Facts of case
The petitioner Assotech Reality Pvt. Limited, being a builder is engaged in the business of construction and sale of flats to the interested persons/allottee, after purchasing the land from the Development Authorities and developed the land so purchased.
The petitioner had not entered into any agreement between the petitioner and the purchaser. In other words, the petitioner is the sole owner of the land on which the flats were constructed. According to the petitioner, the ownership of the flats continues with it from the time of construction till the execution of registered sale deed in favor of the interested person/prospective buyers. Thus the petitioner does not fall within the category of works contract.
The original assessment order was passed for the year in dispute on 30.04.2013. The Assessing Authority, after considering all the materials available on record as well as the judgment of the Apex Court, letter of allotment, etc., concluded that there is no transfer of any material in the execution of works contract and the petitioner is not liable for payment of any tax.
The department by means of the impugned order dated 30.03.2017, granted permission to the current adjudicating authority to reopen the completed assessment on the ground that the petitioner has received booking amount from the prospective purchasers, which amounts to transfer of property in execution of works contract and hence, the turnover of the petitioner has escaped assessment. Further, on the basis of the judgement in Larsen and Toubro Limited (supra), the petitioner is also liable for payment of tax. In pursuance of the order dated 30.03.2017, the impugned reassessment show cause notice dated 22.04.2017 under section 29(7) of the Act has been issued. Hence, this writ petition.

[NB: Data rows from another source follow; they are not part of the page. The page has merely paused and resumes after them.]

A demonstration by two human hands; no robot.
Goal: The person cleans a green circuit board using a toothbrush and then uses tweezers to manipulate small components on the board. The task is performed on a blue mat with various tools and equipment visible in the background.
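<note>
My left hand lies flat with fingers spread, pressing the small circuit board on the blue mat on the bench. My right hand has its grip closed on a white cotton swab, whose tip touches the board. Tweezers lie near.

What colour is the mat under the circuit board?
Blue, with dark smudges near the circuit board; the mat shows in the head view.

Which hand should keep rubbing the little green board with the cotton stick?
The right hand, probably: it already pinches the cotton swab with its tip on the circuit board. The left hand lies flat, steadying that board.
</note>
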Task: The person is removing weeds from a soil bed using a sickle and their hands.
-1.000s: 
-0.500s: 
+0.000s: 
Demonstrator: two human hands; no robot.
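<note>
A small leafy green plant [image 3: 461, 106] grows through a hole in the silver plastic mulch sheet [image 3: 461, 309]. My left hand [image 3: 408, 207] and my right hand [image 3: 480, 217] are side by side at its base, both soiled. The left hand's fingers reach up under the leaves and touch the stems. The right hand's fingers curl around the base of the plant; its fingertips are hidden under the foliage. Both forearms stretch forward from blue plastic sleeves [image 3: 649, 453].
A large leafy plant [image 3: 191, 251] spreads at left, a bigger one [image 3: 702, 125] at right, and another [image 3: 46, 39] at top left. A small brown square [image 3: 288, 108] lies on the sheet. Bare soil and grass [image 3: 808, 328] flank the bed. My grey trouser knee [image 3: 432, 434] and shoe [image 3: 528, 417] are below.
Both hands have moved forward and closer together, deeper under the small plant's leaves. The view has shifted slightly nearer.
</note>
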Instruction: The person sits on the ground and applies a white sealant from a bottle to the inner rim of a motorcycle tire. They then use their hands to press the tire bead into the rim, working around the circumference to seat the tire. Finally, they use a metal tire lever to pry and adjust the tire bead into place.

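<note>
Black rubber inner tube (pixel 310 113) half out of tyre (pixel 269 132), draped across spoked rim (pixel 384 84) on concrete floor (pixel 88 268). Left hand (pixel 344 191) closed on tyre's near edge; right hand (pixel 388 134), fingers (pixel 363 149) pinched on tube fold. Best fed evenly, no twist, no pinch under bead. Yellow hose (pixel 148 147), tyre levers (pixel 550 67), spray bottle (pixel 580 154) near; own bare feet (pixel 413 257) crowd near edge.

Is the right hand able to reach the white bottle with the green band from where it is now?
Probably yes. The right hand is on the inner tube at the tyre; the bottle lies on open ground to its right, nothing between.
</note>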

It is noted that the operation of the business in the disputed year, i.e., 2009-10, was identical and similar to the previous as well as in subsequent years. It has further been stated that against the judgement and order of the Court, dated 20.09.2012, holding that the petitioner is not a dealer and hence, not liable for tax on the material used for execution of works contract, neither any appeal was preferred by the State, nor any material was brought on record showing the order of this Court has been set aside/modified/recalled/stayed by the competent Court. In other words, the Department has accepted the order passed by this Court.

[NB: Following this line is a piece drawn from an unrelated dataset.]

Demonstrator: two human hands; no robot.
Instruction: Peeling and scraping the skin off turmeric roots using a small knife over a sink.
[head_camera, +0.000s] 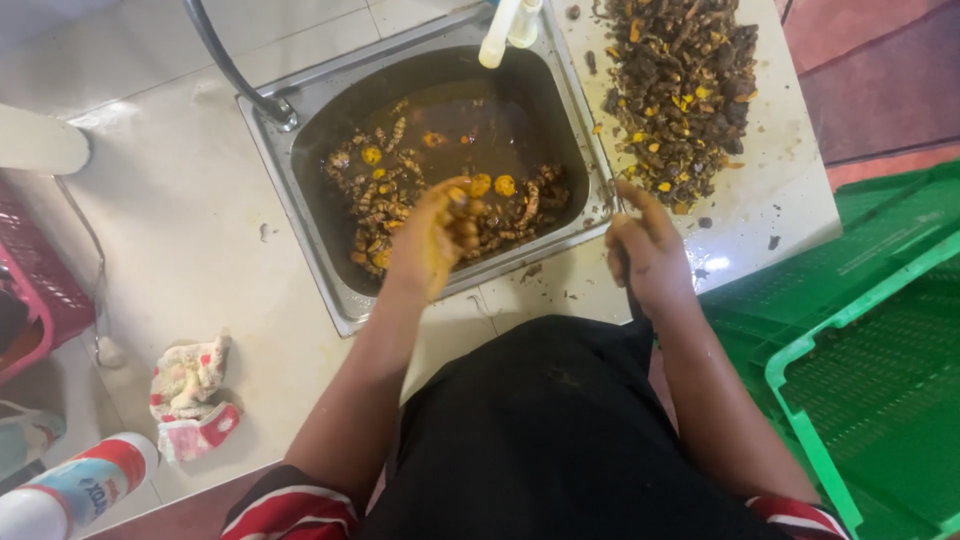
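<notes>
Left hand (432, 240) closes around a few small turmeric roots (462, 215) just over the near rim of the steel sink (330, 300); right hand (645, 255) rests loosely curled on the counter edge, holding nothing I can see. Roots look light, stiff, knobbly, likely slippery when wet, so best pinched across the middle; long axes point every way, more soaking in brown water (470, 125); a muddy root pile (680, 90) lies beyond on the drainboard.
</notes>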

It is a fact that once the issue has been settled inter-parties and there is no new material brought on record to suggest otherwise. The completed assessment is disputed, i.e., 2009-10, shall not be permitted to be reopened merely on the basis of change of opinion. Thus, the impugned order dated 30.03.2017 and consequential notice dated 22.04.2017 is liable to be set aside. If an assessing authority forms an opinion during the original assessment proceedings based on material facts and subsequently finds it to be erroneous; it is not a valid reason under the law for reassessment.
In the present case, entire material which is now being taken into consideration for impugned notice and approval granted was available before Assessing Authority and after having considered the same, the assessment was made. Now authorities, taking a different view, have issued impugned notice. Thus, it is a clear case of change of opinion, hence reassessment is not permissible given an aforesaid exposition of law.

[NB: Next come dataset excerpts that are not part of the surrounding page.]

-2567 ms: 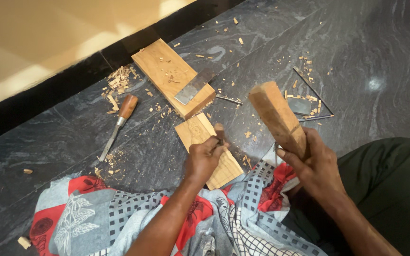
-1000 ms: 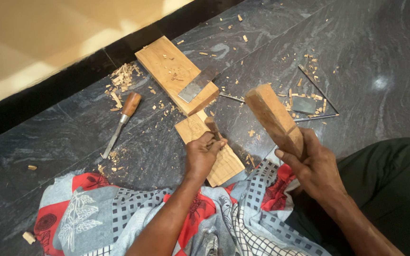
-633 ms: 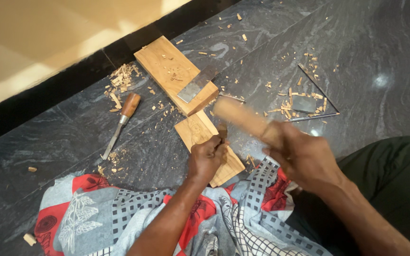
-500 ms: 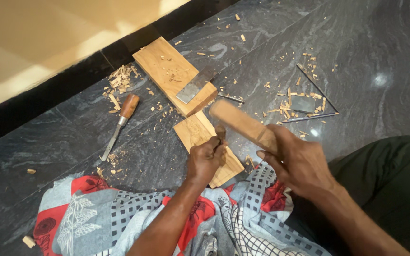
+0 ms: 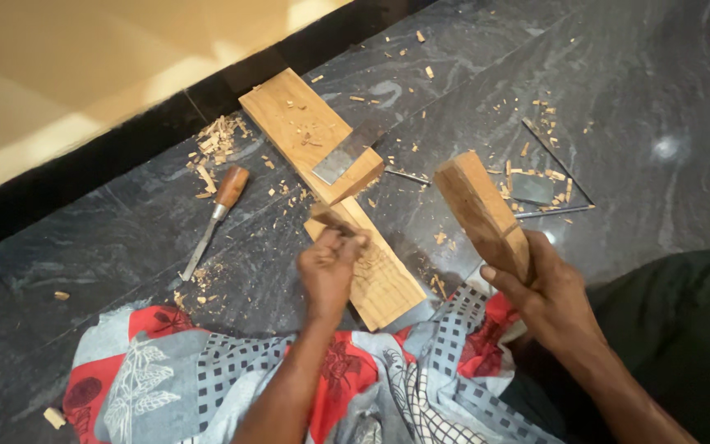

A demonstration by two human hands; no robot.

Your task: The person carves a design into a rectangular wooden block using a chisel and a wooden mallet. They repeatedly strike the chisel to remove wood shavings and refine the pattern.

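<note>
My left hand grips a wooden-handled chisel whose tip rests on a small light wooden block lying on the dark stone floor. Faint carved lines show on the block's top. My right hand holds a thick wooden mallet block, raised and tilted above the floor to the right of the chisel, apart from it.
A larger wooden plank with a flat metal blade on it lies beyond the block. A second chisel lies to the left among wood chips. A small stone and thin metal rods are at right. Patterned red-and-grey cloth covers my lap.
The mallet swung down onto the chisel handle about half a second ago and is now lifted back up to the right. My left hand kept the chisel on the block.
</note>
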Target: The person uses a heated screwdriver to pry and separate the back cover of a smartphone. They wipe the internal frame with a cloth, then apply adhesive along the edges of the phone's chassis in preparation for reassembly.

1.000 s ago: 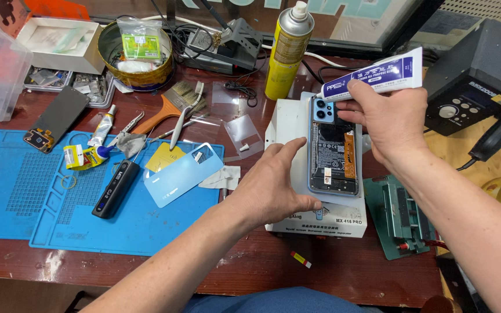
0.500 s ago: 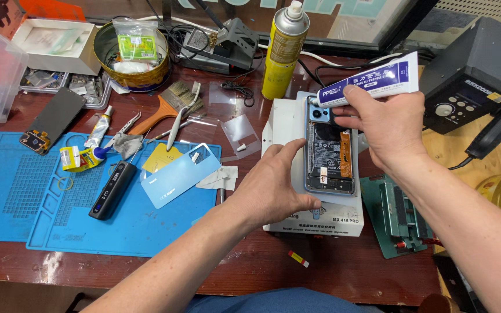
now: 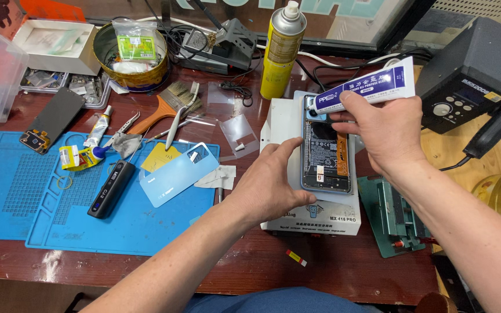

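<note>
Left hand (image 3: 273,185) flat, fingers spread, pinning opened phone (image 3: 326,152); right hand (image 3: 387,130) grips glue tube (image 3: 362,90) — keep nozzle on frame edge, thin bead.

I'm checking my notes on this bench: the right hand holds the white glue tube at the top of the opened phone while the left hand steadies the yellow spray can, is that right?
Not quite. In the head view the left hand steadies the opened phone, not the yellow spray can, which stands untouched behind. The right hand does hold the white glue tube at the phone's top.

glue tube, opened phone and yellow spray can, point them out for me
glue tube (image 3: 372,87), head view, middle of its white body
opened phone (image 3: 325,155), head view, its dark inner cover
yellow spray can (image 3: 280,55), head view, its yellow side
</note>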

Further submitted that even assuming, without admitting, that the survey report dated 22.09.2009 was to be taken into account, but the same were already considered by the then Assessing Authority while passing the original assessment order. Therefore, there is no fresh or tangible material or information to form a reasonable belief to have a live-link with the information of belief that turnover has escaped assessment, which could legally be permitted for initiation of reassessment proceedings under section 29(7) of the VAT Act.
Basis of High Court for passing of the order
At the best it can be said that it is only a change of opinion, which is not permissible under the Act. It is settled law that the jurisdiction to initiate reassessment proceedings arises only after the assessing authority records his reason to believe that any turnover has escaped assessment. Thus, not only is the belief of escapement essential but more importantly, the Assessing Authority must record his reason/s as to existence of the belief of such escapement.
It is beyond doubt that the reassessment proceedings have been initiated against the petitioner to reopen the completed assessment given the subsequent judgment of the Apex Court in Larsen and Toubro Limited (supra). It is admitted that the fact that at the time of passing of the original assessment order, the Assessing Authority has taken note of survey report dated 22.09.2009 and thereafter, passed the original assessment order holding that the petitioner is not liable for payment of tax on the material used in the execution of works contract.
The Hon'ble Apex Court, time and again, has held that completed assessment should not be reopened based on subsequent judgment being given
In view of the above cited judgements and the principles enunciated therein, reopening of the proceeding of completed assessment in question renders bad and in colourable exercise of powers and without jurisdiction.
It is evidently clear that the assessment, once has become final, should not have been reopened on the basis of subsequent judgment of the Apex Court.
The Hon’ble court took judicial notice of the fact that the country is entering into a new era of taxation, i.e., Goods & Services Tax (GST), so the dealers and the Department are set to take up a new challenge of the said Goods & Services Tax. It will be in the interest of both, the dealers as well as the Department, that all old pending matters to be decided at the earliest and attain finality.
In the result, the writ petition succeeds and is allowed.